A speechless Roger Federer survived losing two sets and going a break down in the decider to avenge his US Open round of 16 defeat to John Millman in an epic fifth set tie-break to reach the fourth round of the Australian Open.

A first-to-ten tie-break - introduced by the tournament last year - was required to separate two players whose resolve, nerve and class had made for a compelling, highly unpredictable encounter.

Millman raced into a 3-0 lead, was pegged back and then capitalised on Federer missing the baseline with a shot to produce an ace for 5-2 in the decisive tie-break.

He was 8-4 ahead before losing two points on serve to bring the score back to 8-7, allowing Federer, remarkably, to make it 8-8 despite a serve that barely dropped over the net.

The Rod Laver Arena erupted as Federer won his sixth point in a row to secure a 10-8 victory over an understandably devastated Millman and sneak through to the next round.

“I can’t even speak any more,” admitted a hugely relieved Federer. “I was getting ready to explain myself in the press conference.

“The demons are always there.
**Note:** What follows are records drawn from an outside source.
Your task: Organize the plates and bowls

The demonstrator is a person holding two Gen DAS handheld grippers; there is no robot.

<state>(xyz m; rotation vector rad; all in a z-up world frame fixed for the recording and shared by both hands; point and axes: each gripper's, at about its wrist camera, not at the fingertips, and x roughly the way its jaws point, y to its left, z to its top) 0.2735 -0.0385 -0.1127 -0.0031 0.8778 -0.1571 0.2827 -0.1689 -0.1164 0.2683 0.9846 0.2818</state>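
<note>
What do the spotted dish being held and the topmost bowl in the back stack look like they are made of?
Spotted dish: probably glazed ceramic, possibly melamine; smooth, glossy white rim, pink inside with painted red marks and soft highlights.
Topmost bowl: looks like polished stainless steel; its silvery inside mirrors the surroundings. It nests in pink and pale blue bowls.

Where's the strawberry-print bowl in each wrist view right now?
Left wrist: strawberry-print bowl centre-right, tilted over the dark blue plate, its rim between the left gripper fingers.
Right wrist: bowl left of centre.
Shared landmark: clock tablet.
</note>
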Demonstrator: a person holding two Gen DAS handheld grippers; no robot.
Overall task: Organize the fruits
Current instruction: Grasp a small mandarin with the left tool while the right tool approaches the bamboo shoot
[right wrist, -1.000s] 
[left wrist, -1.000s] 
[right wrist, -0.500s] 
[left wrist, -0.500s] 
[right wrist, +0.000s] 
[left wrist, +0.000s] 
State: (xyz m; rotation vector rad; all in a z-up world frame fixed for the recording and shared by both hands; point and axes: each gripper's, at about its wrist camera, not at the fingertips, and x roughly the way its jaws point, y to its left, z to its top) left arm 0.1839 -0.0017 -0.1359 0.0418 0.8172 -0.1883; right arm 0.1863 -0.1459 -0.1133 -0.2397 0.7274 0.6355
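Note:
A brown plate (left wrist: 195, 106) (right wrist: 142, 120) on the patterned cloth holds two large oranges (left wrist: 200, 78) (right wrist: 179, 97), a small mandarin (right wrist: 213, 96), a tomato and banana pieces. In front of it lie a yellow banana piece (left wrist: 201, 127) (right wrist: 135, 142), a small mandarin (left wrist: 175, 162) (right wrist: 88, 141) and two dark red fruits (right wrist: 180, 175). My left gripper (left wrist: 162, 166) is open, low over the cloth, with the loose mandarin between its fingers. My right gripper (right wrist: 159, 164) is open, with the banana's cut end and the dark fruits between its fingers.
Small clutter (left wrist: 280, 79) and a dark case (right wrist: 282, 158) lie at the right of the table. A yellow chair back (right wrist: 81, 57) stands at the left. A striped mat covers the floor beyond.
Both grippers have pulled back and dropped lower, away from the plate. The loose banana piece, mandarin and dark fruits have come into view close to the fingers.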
It came down to the wire. I had to stay so focused and take the right decision.

“John deserves over half of this one. He kept on coming up with the goods.”

The third seed recovered from losing his second service game to break back in the opening set, only to be broken again in the deciding game of the set after gifting Millman three break points with a double fault.

Millman, who had lost the first set before beating Federer in New York in September, took the first of his chances as Federer plunged a return into the net to go behind.

A tight second culminated in Federer finding the better form in the closing stages, storming the tie-break 7-2 to restore parity, despite increasing the notable of unforced errors he made in the first set.

The mistakes kept coming from the 20-time Grand Slam winner, who had made an incredible 43 errors by the end of the third set, which he won with a break in the final game to justify the frustration Millman had visibly shown at not converting his chances into a lead.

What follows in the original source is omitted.